* Task requirements *
In the material below, find each line with the word "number" and list it.
*** Block opens ***
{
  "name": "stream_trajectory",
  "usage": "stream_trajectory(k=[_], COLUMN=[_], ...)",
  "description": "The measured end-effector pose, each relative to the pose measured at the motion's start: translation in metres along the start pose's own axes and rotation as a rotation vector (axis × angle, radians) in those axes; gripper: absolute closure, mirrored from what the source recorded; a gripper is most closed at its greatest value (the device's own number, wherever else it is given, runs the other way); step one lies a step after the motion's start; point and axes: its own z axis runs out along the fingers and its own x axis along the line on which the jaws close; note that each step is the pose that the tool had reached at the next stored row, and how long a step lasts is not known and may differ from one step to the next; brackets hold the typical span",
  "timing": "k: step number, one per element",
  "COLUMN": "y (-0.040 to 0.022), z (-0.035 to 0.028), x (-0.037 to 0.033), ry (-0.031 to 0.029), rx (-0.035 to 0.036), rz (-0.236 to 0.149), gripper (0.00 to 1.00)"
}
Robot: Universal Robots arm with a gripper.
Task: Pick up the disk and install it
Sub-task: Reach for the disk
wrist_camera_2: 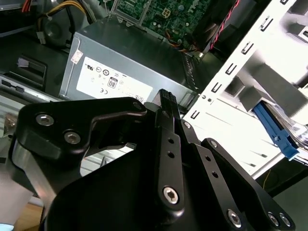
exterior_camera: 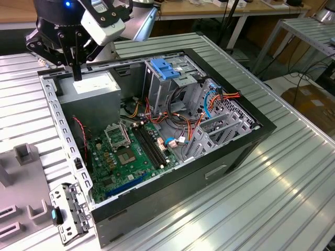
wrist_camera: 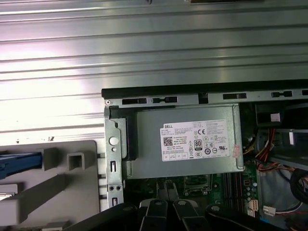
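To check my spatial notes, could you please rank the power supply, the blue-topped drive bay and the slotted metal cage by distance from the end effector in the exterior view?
1. Power supply, just below the end effector.
2. Blue-topped drive bay, mid-case.
3. Slotted metal cage, at the exterior view's right.

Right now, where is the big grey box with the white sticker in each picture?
Exterior view: the grey box sits in the computer case toward the exterior view's left, below the gripper.
Second wrist view: the grey box lies just beyond the gripper.
First wrist view: the grey box lies just beyond the gripper too.
Shared landmark: the green circuit board next to it.
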Motion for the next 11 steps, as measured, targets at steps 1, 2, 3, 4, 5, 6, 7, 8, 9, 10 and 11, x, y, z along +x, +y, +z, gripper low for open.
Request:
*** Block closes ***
* Solution *
  "description": "The measured end-effector pose, each relative to the pose measured at the motion's start: translation in metres along the start pose's own axes and rotation as a rotation vector (axis × angle, radians) in those axes; gripper: absolute closure, mirrored from what the source recorded; a gripper is most closed at its greatest value (the device's own number, wherever else it is given, runs the other way); step one lies a step after the motion's start; point and axes: its own z axis runs out along the fingers and its own x axis along the line on which the jaws close; note that each step is the pose that the tool had reached at the next stored row, and how long a step lasts is not known and may differ from one step to the next; brackets hold the typical span",
  "timing": "k: step number, one per element",

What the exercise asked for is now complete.